BDC CEO Michael Denham. Photo: Neil Mota
Even before he took over as president and CEO of the Business Development Bank of Canada in August 2015, Michael Denham was a leading voice on the issues facing Canadian companies today.
Denham served as Accenture’s senior managing partner in this country from 2007 to 2011. He wrote on, and advocated for, issues ranging from labour shortages to global expansion. Now, he leads a team of 2,000 people who provide financing, consulting and venture capital to entrepreneurs across Canada. A crown corporation, the BDC earned close to $ 500 million in net income last year.
In this exclusive interview with Canadian Business Editor-in-Chief James Cowan, Denham explains about what Canada’s entrepreneurs need to thrive in the global economy today—and how he plans to help.
You joined the Business Development Bank of Canada in August, after a long career working in the private sector: you were an executive at Bombardier, and were president of Accenture and AquaTerra. What appealed to you about the BDC job?
Frankly, what attracted me to the BDC was its importance in Canada. The BDC is the only financial institution that focuses on entrepreneurs, and small- and medium-size companies. I view these as the backbone of our economy. When I first joined the corporation, I attended the PROFIT 500 event, which was a room full of very, very successful entrepreneurs. And one of the guys there put his arm around me when I arrived and took a selfie. Not because he knew me, but because the BDC had backed him five or six years ago, and now he’s the CEO of this incredibly successful, rapidly growing company.
Your predecessor at the BDC, Jean-René Halde, led the organization for a decade with a strong track record. When you took over, was your goal to maintain continuity with his tenure, or did you want to create your own mandate?
You’re right. Jean-René was a very successful leader, so my leadership role is to maintain the momentum I inherited. But there are a number of things I’d like to really accelerate over my tenure.
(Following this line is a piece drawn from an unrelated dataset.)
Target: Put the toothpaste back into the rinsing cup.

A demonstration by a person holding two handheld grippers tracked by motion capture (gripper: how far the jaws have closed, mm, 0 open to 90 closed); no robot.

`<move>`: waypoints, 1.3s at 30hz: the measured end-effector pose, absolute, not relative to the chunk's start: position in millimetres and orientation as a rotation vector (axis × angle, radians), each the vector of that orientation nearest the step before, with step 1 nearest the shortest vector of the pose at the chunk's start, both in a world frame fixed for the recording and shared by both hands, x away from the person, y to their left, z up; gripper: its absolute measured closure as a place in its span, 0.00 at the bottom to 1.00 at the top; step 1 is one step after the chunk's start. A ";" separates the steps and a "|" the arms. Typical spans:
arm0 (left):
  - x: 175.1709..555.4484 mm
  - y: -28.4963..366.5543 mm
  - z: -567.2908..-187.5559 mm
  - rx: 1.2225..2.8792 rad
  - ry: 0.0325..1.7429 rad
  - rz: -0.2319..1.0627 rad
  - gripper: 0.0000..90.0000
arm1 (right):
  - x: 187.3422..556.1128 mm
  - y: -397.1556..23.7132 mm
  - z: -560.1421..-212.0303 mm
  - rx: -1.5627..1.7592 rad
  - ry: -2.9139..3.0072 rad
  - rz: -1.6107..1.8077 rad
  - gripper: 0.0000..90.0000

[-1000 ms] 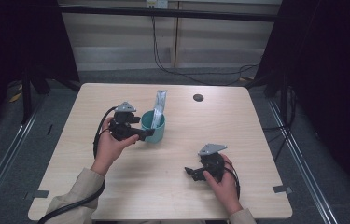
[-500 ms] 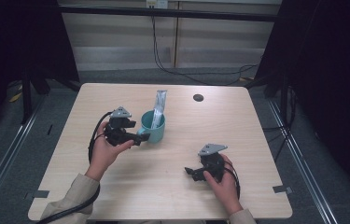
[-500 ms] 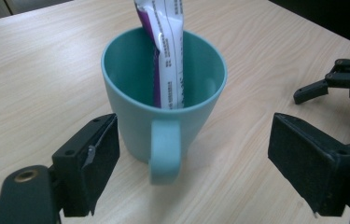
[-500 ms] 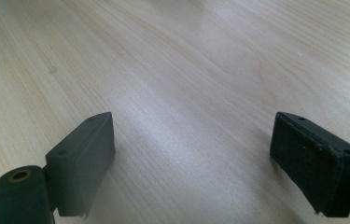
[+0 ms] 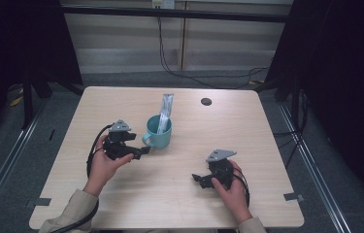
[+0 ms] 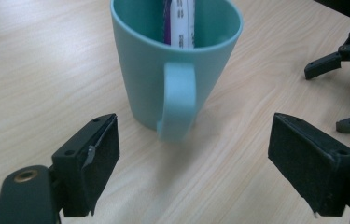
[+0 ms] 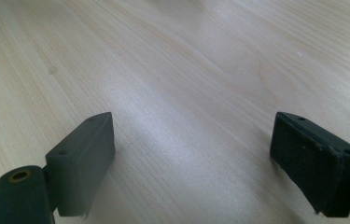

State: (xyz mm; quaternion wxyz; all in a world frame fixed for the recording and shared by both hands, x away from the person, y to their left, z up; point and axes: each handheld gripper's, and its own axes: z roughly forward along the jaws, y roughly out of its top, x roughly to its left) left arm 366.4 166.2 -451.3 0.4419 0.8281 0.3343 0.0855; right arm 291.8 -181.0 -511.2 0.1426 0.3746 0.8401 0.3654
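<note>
Squarely ahead of the left gripper (image 6: 182, 163), whose jaws gape wide and empty, a teal mug (image 5: 159, 132) holding a tube (image 5: 165, 113) stands mid-counter (image 5: 267, 126), handle toward it; closing evenly on that handle would likely avoid tipping, while the right gripper (image 5: 204, 178) rests wide-jawed nearby.

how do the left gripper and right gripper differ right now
The left gripper sits just short of the teal mug, jaws facing its handle; the right gripper rests apart from it, over bare table. The left points toward the right gripper, the right points back toward the left. Both are open and hold nothing.
</note>
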 end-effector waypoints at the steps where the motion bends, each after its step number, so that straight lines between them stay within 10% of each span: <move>1: 366.4 166.2 -451.3 2.055 0.830 0.212 0.18 | 291.8 -181.0 -511.2 1.081 2.424 1.054 0.15; 39: 341.8 185.2 -509.1 2.173 0.836 0.280 0.18 | 291.8 -181.0 -511.2 1.082 2.424 1.055 0.15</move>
The first is making it as easy as possible for entrepreneurs to work with us. We’re going to be accelerating our deployment of technology to make a first-rate online banking platform, and we plan to add 20-odd business centres across the country. The second thing we’re going to do is increase support for entrepreneurs and small businesses as they expand internationally.
In the past, you’ve been vocal about the need for Canadian businesses to expand overseas. What practical strategies do those businesses need to succeed on the international stage?
The first thing you need to do is get the house in order. When you’re entering a new market, [customers are] not just waiting for you to get there. There’s going to be some other company—be it domestic or foreign—there already. You’ve got to out-compete them to win market share. So you need to be very good at what you do.
Then you need to focus and pick your markets. And from there—and this is something we help our clients with—you want to speak with Export Development Canada, which can help connect with the right resources.
Do you think Canadian companies avoid international expansion because they think it’s too complex? Or are they just scared?
I actually met with one of our clients last week in Toronto. He runs a company that packages non-prescription pharmaceuticals. He said, “With the low Canadian dollar, there are lots of opportunities for me in India, in the U.S. and in Asia. But frankly, it’s just too hard, and I don’t know how to go about doing it.” I think that represents the attitude of a lot of our successful clients. And what we can do for them is simplify the task of connecting to export markets.
Are there particular countries or regions that companies should be considering right now? It seems like there are trends. China was popular, and then South America…
Right. My personal view is the U.S. does still represent the best place for most entrepreneurs to start, given the choppier growth rates in places like China, Brazil and South Africa right now. It’s always better to be diversified, but for a client that’s just now contemplating whether to start exporting, I would recommend the U.S.